我聽到這,不由點點頭:“那你爲何留下?”
“我父母死得早,早年留下的幾畝田我得種着,多弄些糧食。”陸八說:“現在留在村裏的青壯年其實都是留下來照顧村裏的老人,總不能全都跑掉,留下這些老人吧,光是搬些糧食他們都會累得受不了,再說一把年紀,總得有人照顧他們。”
孫小鵬突然問:“那義莊平時破爛嗎?”
“早些年還會好好修繕一下,但這些年,青壯年都離開了,老人也沒那功夫,現在破舊了不少。”陸八回答。

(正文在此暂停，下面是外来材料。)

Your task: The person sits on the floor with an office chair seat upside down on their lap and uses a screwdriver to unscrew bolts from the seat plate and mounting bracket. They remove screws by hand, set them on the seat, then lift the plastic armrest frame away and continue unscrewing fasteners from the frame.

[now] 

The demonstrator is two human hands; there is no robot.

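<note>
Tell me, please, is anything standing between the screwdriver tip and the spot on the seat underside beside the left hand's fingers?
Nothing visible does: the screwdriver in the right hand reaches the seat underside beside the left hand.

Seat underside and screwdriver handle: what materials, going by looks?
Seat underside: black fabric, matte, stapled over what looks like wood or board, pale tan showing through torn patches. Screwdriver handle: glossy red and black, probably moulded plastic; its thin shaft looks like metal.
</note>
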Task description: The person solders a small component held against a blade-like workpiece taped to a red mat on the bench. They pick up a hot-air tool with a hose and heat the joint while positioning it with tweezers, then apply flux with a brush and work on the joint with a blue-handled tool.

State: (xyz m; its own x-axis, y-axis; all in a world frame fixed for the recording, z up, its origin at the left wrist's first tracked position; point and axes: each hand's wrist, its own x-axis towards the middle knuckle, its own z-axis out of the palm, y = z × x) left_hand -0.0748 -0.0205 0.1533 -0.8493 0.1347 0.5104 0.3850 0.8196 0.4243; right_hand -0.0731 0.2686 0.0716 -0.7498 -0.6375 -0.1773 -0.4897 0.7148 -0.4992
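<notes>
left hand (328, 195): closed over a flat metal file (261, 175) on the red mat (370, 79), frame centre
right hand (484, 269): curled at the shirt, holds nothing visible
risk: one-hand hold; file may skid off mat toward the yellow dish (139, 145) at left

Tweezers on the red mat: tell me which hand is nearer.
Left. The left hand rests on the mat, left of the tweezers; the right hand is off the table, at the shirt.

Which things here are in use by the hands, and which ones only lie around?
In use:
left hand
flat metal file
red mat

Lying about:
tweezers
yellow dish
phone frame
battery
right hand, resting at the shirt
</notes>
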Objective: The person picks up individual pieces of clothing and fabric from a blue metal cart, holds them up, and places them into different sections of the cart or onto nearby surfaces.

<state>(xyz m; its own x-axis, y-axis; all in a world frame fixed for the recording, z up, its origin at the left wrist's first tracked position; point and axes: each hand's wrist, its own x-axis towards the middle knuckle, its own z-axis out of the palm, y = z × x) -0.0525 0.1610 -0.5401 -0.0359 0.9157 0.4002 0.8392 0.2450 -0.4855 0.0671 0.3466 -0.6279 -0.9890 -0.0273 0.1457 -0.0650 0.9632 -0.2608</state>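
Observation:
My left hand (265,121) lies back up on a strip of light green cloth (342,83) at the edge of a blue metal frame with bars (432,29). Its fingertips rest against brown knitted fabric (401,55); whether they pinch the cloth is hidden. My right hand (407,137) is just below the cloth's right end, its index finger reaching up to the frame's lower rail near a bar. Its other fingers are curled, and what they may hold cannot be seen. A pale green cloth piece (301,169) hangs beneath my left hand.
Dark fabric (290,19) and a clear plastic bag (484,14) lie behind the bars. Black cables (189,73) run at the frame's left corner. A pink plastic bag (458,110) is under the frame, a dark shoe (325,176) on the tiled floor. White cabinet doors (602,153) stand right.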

我頓時明白了孫小鵬的話,趕忙問:“義莊上面的瓦呢?掉了嗎?”
“是掉了一些,不過那屋子平日我們都不敢靠近,更别說上屋修瓦了。”陸八道。
“糟糕了。”我一拍額頭,難怪這家夥說裏面那隻僵屍每到大晚上就會鬼哭狼嚎,那是人家在拜月呢。
“怎麽了?”陸八看我臉色有變,就開始問。
“帶我們去義莊看看。”我說。
看我這幅表情,陸八心裏也有些擔憂,不說二話,帶領我倆就往義莊走去。
這義莊說起來還不小,從外面看,裏面最起碼得有兩百個平方,不過站在門外,到處都是蜘蛛網。
而外面的窗戶,牆壁,到處都貼着符紙,屋子的房頂還用一張紅色的大網蓋住。
“這陣法不簡單啊。”孫小鵬驚訝的說:“如果不是這僵屍吸食這麽多日月精華,或許根本就沒有跑出來的機會。”
“我過去看看。”我點點頭,走到一個窗戶口。
這個窗戶是古時候那種,用紙糊的,我用手指捅破一個小洞,然後往裏面看了起來。
這裏面棺材都被搬到了牆角,隻留下一副血紅色的棺材。
這口管材被人用胳膊粗的鐵索死死困住,然後八條鐵索從義莊的四面八方套住,挂在了義莊裏面的正中心。
并且這上面還貼滿黃符。
我還準備仔細看看。
忽然,裏面一張青色的人臉竟然從裏面看着我。
卧槽,我被吓了一跳,這家夥沖了上來,用力的撲在了窗戶上,這時整個義莊裏面的黃符都泛起淡黃色光芒,就連屋頂那張紅色的大網,也是泛起紅光。
“啊嗚!”
雖然窗戶傳來撲打聲,但這隻僵屍并沒有打爛窗戶,反而是在裏面狂吼了起來。
我被吓出一身冷汗,特麽的,這孫子沒事不好好呆在棺材裏面,跑出來瞎晃悠幹啥。
我退後兩步,孫小鵬就跑到我身邊問:“咋了?吓成這樣,看到什麽了?”
“你自己去看看不就知道了。”我無語的說。